**Task item**.
Go over the data and copy out each line with "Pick" in it.

**Records from a data source**.
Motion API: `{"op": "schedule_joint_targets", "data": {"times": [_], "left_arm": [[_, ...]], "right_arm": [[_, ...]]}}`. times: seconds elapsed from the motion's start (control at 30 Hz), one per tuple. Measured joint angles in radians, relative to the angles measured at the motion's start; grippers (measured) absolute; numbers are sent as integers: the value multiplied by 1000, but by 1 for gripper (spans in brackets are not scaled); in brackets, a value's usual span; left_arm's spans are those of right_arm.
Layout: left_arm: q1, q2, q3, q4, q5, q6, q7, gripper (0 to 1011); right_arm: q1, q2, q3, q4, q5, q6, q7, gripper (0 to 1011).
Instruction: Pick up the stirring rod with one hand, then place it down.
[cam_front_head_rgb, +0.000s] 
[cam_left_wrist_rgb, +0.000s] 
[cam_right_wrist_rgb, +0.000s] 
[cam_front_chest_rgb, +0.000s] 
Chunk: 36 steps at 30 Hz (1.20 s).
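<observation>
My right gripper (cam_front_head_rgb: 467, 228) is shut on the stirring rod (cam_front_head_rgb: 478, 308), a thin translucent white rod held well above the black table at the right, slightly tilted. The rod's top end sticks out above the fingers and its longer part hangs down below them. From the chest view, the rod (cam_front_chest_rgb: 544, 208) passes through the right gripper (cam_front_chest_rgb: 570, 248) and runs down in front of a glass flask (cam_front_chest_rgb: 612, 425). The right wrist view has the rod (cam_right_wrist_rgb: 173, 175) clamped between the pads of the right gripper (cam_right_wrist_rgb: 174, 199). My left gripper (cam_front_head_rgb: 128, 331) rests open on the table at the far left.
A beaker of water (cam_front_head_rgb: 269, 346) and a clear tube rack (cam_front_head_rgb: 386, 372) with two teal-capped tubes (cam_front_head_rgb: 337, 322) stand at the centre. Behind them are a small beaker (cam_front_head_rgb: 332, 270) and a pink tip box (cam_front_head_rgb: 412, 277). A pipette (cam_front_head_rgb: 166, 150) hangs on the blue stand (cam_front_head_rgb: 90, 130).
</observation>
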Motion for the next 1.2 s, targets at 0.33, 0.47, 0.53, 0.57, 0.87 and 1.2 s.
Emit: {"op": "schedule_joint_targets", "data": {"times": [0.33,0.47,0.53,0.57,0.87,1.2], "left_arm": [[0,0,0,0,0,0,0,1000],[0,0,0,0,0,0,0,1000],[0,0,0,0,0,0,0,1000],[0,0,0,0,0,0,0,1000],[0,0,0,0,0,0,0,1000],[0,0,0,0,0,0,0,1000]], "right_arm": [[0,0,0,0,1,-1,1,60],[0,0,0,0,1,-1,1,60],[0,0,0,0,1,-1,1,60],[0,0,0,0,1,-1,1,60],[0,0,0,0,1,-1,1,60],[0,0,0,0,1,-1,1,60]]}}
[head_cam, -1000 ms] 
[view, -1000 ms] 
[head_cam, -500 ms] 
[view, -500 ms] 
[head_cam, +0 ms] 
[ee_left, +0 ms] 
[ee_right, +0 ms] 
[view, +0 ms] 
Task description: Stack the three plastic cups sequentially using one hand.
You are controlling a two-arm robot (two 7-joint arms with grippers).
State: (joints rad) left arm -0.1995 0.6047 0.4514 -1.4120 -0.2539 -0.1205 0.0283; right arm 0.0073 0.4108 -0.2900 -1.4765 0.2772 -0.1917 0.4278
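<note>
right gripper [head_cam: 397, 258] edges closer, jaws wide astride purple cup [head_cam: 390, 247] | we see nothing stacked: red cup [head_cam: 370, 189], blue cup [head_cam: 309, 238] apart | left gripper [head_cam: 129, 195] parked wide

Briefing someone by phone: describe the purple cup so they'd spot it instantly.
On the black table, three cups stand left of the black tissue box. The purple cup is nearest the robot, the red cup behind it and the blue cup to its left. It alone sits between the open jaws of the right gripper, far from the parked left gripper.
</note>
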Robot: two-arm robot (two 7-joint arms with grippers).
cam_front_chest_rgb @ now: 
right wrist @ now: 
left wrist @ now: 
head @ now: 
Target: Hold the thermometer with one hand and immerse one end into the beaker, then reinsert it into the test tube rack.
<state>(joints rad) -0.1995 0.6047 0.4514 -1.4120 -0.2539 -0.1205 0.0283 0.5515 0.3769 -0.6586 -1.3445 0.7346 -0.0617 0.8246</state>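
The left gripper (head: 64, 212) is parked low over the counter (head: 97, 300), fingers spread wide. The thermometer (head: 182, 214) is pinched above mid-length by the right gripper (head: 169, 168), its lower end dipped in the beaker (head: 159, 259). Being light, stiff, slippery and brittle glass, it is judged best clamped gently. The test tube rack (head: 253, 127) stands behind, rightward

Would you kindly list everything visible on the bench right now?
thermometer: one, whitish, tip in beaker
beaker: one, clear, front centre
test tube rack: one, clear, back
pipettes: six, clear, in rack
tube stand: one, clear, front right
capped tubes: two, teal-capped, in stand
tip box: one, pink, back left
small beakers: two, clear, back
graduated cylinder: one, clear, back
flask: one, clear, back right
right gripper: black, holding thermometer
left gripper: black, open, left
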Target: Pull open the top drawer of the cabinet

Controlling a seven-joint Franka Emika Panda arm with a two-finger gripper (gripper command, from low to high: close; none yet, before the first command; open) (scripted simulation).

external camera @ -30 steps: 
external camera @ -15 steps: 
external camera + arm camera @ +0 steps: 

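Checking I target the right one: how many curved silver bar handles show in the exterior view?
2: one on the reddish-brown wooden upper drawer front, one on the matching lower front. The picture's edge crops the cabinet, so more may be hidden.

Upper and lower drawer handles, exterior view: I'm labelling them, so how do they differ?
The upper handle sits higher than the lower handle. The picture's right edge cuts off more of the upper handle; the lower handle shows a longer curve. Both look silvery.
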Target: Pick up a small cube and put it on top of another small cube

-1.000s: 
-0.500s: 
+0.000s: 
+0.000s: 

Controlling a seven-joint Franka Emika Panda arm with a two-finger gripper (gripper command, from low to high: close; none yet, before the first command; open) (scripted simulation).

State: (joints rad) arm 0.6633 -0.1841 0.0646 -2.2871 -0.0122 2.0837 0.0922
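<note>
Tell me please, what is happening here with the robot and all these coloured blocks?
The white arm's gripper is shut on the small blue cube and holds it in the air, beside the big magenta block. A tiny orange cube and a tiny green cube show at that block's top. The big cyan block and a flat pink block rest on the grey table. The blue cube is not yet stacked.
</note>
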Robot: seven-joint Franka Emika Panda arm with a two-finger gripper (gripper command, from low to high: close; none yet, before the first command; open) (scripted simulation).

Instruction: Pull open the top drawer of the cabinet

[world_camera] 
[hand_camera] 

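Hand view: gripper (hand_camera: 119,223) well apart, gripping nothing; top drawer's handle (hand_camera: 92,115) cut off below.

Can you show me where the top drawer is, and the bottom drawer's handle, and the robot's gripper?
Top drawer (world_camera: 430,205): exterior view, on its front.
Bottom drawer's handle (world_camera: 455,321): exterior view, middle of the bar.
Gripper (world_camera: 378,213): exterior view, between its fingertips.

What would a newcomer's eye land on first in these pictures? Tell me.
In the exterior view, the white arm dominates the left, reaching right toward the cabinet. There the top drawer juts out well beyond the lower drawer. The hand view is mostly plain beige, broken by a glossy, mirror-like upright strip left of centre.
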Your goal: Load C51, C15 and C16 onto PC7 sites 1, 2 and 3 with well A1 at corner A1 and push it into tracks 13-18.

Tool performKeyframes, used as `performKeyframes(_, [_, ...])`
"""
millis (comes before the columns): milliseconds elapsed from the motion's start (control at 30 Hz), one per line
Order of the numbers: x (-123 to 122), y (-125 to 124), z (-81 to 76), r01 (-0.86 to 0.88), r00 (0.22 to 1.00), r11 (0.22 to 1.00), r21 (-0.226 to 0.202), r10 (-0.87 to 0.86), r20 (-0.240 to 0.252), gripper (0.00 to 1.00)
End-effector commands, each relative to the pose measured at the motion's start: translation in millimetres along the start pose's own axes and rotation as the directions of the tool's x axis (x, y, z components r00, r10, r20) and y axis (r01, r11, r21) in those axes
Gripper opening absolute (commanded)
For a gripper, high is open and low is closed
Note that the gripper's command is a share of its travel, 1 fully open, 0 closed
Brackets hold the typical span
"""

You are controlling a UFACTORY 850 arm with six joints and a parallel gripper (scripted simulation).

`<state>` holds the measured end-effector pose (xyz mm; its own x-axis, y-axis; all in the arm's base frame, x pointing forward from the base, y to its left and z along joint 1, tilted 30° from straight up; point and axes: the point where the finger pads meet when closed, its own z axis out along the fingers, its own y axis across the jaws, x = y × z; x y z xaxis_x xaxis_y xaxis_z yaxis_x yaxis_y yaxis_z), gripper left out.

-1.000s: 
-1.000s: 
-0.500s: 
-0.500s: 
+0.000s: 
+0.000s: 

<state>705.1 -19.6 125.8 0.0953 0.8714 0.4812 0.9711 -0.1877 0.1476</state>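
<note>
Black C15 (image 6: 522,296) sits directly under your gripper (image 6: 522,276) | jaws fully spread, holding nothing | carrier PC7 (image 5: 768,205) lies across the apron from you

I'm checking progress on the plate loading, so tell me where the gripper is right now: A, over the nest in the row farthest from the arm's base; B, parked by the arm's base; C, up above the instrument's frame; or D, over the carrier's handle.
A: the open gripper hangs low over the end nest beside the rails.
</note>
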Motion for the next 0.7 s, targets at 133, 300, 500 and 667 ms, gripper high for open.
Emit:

**Result of the exercise**.
Instruction: Pick up the stirring rod with one hand, then place it down.
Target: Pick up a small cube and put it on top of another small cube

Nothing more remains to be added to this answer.